Since the project’s early days, the team has produced videos with fairly basic image quality. "That was enough for people to have a meaningful experience,” Roel says. "I don't think it's about the resolution, but about the dynamic that is formed depending on the particular setting. And what we do is not so much about VR itself, but about the context and how it's accompanied.” 

One BeAnotherLab’s signature project: a "body swap" experiment that follows a "virtual mirror" approach similar to that employed by Bailenson’s lab. 

In this simulation, two individuals face one another and sense that they inhabit each other’s bodies. The program instructs them to synchronize their movements, listen to recordings of the other person’s "thoughts" and eventually view their own body as if it belongs to a separate person. "That way you don't only get to the visual perspective and don't only embody this other person, but you also get closer to that person’s narrative," Roel explains. 

BeAnotherLab’s work has ranged from a familial scope (letting a grandmother and grandchild "swap bodies" to better understand each other’s experiences) to a global one (creating a simulation that includes Israelis and Palestinians, or one featuring children and government officials in Mexico’s cartel-dominated regions).  

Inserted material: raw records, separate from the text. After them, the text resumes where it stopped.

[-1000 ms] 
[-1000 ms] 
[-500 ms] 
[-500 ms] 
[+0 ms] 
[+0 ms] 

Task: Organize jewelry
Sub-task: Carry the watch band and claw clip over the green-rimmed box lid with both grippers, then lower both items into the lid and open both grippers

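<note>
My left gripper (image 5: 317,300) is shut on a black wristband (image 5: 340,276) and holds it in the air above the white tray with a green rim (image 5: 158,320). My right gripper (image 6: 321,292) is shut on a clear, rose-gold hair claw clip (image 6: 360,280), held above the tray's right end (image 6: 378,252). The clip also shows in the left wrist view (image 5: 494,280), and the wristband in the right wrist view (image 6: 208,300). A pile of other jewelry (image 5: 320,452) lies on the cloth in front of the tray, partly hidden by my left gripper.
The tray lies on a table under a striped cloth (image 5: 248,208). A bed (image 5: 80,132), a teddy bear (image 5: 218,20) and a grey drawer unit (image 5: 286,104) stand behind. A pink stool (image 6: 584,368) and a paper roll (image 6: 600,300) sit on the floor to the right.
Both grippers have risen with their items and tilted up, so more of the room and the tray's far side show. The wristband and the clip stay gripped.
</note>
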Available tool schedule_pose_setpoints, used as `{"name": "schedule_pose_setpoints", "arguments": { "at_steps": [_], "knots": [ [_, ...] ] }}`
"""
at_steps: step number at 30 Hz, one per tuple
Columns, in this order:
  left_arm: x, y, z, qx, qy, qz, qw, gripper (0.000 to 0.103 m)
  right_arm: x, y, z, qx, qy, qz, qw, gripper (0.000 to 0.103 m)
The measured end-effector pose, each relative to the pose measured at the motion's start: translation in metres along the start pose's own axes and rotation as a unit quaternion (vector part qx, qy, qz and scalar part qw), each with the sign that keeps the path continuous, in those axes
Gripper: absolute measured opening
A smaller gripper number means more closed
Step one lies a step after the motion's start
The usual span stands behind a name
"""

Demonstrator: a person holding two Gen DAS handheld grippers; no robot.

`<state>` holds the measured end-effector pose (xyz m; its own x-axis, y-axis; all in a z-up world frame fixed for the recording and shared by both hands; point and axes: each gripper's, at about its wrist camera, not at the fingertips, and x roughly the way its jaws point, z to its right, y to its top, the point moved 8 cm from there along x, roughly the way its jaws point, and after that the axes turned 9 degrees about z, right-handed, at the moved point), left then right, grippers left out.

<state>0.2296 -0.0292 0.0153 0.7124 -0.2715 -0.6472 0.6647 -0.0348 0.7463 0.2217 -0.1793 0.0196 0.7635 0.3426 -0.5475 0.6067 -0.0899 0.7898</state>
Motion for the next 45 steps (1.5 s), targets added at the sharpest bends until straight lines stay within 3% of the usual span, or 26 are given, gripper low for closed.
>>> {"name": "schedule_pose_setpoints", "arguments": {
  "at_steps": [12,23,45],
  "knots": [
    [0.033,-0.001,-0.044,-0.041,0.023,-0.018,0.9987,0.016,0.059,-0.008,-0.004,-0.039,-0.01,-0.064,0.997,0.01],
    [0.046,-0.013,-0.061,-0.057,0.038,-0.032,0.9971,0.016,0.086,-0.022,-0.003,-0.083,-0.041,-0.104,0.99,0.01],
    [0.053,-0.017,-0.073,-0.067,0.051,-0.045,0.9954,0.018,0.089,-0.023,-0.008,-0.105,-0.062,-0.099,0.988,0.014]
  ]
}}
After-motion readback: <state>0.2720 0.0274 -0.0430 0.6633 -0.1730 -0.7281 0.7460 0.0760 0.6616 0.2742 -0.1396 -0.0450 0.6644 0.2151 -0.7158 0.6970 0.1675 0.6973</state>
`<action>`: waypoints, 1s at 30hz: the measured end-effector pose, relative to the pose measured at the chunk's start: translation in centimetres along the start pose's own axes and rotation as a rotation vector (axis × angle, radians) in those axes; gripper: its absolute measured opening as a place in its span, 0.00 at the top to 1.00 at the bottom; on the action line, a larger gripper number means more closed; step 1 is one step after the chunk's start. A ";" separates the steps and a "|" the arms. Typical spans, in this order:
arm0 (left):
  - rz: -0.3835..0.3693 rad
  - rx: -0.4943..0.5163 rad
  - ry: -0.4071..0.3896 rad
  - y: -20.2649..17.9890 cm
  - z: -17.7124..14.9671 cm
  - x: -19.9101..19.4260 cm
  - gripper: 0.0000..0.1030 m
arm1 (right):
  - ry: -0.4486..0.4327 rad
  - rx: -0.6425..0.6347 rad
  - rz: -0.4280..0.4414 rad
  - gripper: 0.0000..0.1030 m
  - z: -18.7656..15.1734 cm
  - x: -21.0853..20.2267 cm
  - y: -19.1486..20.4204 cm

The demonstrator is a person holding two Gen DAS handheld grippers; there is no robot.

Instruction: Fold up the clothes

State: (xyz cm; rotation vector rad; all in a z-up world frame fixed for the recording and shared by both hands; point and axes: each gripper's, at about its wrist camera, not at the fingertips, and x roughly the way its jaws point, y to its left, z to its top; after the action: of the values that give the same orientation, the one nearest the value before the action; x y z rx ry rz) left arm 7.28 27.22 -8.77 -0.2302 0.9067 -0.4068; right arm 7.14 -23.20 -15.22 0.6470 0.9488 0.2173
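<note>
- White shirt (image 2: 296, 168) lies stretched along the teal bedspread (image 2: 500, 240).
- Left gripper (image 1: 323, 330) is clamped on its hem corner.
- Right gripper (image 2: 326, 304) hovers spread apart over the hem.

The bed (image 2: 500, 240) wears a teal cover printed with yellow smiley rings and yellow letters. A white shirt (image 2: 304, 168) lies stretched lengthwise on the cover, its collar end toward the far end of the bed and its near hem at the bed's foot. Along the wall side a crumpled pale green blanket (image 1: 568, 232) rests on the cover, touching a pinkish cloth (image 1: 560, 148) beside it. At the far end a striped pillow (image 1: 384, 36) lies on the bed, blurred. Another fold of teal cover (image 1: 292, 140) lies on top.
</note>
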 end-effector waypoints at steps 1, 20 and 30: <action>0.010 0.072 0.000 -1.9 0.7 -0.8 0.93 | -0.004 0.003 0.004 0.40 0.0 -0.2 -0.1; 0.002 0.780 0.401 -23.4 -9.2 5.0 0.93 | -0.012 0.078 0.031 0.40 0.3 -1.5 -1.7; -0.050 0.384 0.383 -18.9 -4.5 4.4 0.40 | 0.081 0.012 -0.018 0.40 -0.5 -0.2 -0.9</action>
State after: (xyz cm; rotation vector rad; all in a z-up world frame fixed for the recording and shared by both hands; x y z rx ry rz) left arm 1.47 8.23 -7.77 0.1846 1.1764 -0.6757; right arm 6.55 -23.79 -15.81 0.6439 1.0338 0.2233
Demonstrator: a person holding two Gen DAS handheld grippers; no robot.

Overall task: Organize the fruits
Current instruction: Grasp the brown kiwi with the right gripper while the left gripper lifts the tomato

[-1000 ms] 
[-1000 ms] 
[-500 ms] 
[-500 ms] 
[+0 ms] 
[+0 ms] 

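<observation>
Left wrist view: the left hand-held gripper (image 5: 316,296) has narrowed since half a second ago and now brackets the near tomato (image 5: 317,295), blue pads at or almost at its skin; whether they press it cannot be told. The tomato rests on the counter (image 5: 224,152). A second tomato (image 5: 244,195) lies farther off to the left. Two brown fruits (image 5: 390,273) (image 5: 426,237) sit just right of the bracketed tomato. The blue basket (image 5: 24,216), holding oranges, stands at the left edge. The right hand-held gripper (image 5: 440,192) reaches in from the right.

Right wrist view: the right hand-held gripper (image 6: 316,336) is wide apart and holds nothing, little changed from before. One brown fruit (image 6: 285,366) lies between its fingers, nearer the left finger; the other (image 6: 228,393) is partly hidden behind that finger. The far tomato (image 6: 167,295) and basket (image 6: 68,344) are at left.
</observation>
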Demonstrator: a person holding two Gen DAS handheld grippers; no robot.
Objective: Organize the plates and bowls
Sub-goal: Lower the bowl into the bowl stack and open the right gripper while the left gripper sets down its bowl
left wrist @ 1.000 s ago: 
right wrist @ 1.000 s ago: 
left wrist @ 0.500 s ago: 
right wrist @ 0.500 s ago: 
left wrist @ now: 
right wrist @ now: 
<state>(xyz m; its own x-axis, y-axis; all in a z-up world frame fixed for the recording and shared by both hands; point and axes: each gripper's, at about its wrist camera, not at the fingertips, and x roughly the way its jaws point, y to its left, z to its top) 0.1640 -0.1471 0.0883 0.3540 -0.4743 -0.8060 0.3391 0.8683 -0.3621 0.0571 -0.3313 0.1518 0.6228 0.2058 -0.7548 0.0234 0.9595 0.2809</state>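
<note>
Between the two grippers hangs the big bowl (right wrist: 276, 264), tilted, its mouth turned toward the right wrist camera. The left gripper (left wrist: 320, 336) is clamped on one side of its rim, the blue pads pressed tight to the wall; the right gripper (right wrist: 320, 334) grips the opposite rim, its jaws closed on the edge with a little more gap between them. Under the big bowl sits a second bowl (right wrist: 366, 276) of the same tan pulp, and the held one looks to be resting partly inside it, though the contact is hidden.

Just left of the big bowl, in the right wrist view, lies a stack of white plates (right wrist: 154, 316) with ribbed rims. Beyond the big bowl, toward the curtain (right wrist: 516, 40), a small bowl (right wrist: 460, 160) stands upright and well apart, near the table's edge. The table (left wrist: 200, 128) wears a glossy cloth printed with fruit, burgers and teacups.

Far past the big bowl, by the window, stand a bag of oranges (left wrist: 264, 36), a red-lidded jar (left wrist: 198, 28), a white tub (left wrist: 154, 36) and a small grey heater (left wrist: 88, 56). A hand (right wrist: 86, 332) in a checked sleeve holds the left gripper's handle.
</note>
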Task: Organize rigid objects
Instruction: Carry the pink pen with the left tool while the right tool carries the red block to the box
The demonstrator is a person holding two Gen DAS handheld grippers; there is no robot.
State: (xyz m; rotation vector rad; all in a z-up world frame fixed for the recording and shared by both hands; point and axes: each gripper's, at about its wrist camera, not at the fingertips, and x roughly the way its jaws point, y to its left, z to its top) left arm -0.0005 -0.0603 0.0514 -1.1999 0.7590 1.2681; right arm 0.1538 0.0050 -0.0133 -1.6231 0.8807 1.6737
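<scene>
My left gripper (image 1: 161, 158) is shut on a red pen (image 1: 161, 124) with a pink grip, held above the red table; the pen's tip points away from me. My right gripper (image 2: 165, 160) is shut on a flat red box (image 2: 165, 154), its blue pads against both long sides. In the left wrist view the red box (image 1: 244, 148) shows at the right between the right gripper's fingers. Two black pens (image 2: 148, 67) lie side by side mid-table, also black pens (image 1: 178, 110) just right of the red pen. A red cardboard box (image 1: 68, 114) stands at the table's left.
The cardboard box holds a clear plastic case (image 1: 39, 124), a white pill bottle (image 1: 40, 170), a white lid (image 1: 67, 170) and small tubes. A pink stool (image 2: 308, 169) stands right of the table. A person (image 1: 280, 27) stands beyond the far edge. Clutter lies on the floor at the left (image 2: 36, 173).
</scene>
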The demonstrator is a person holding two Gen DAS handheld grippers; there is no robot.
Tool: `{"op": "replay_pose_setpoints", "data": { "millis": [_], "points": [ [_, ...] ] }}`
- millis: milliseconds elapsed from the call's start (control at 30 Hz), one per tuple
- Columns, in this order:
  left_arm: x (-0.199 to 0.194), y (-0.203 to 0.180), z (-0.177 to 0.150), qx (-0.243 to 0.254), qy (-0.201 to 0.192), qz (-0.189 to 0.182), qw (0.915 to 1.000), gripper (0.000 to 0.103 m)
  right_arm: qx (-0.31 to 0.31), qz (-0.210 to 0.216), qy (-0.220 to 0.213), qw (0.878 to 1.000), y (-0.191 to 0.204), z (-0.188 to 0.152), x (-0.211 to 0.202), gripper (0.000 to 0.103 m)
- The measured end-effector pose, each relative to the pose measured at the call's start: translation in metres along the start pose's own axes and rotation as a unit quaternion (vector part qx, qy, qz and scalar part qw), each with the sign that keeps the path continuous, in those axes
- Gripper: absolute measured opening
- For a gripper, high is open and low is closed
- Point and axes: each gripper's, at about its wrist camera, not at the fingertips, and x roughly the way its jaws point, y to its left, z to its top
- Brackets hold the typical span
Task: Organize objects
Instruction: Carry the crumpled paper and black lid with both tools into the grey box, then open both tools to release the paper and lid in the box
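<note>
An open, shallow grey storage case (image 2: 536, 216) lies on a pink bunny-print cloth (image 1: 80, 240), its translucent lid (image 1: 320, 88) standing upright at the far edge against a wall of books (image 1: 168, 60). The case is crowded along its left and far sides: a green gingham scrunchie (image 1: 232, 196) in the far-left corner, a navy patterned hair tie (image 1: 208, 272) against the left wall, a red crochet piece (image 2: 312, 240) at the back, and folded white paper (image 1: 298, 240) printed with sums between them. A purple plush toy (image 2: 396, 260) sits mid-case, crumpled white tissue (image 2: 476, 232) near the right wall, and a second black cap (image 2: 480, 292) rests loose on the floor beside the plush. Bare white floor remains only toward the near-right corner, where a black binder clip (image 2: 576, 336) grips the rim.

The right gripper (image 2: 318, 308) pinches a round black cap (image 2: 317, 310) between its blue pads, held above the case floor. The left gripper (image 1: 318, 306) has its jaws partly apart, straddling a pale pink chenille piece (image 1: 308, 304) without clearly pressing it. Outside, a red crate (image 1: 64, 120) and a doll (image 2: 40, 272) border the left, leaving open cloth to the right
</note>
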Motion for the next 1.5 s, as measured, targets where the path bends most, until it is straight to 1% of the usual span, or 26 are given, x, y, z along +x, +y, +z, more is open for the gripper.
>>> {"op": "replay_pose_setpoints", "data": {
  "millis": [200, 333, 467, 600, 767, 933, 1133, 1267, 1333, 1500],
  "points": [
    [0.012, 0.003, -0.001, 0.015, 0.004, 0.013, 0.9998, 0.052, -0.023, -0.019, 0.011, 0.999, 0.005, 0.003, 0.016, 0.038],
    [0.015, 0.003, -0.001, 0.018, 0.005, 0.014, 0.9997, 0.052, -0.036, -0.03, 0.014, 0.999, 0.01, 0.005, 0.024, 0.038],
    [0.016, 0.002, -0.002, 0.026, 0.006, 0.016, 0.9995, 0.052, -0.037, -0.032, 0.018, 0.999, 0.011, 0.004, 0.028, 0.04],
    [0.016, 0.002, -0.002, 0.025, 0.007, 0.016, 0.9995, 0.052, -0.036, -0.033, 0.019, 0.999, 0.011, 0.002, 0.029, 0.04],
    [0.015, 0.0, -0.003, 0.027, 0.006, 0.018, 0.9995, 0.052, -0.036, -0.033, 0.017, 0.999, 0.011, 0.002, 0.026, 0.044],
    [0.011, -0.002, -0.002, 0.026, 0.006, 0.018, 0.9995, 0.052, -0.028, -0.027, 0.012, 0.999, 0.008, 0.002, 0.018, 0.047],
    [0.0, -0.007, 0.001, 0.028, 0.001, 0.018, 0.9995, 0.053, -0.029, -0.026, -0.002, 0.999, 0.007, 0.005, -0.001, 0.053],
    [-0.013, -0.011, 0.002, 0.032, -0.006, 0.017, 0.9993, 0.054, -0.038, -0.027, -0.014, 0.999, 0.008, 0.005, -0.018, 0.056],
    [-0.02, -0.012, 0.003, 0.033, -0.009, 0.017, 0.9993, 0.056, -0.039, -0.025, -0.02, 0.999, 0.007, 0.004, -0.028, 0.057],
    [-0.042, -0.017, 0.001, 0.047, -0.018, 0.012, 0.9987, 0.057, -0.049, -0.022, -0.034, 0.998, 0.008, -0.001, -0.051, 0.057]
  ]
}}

Reality Versus Virtual Reality 

Roel’s conclusion — that the context of a VR experience matters more than technology — aligns with recent findings published in Computers in Human Behavior Reports that compared the impact of virtual simulations to actual "embodied experiences."

The study analyzed responses to a VR experience in which took on the perspective of a 13-year-old girl in Ethiopia who must walk several miles a day to gather water. A different group participated in a real-life activity in which subjects lugged water jugs for 10-minute periods.  

The researchers compared the two groups' self-reported empathy scores and the percentage of money donated to charity (participants received $10 at the beginning of the experiment and could donate their preferred portion).  

"We found that there wasn't really a significant difference between the two groups in terms of, ‘Does one generate more empathy or donations than the other?'" says Andrew Hargrove, the study’s lead author and a sociology Ph.D. candidate at State University of New York at Stony Brook.  

He doesn’t think that the findings detract from VR’s value as a tool to generate empathy, but introduces an additional way to build on VR’s lessons. 

"Our research isn’t trying to debunk VR as the 'ultimate empathy machine.' It’s trying to further our knowledge about what is possible," says Hargrove. "Science is a collaborative process and over these past couple decades, and over the next couple decades we’re going to come to a much better understanding of what VR is doing and what it’s capable of."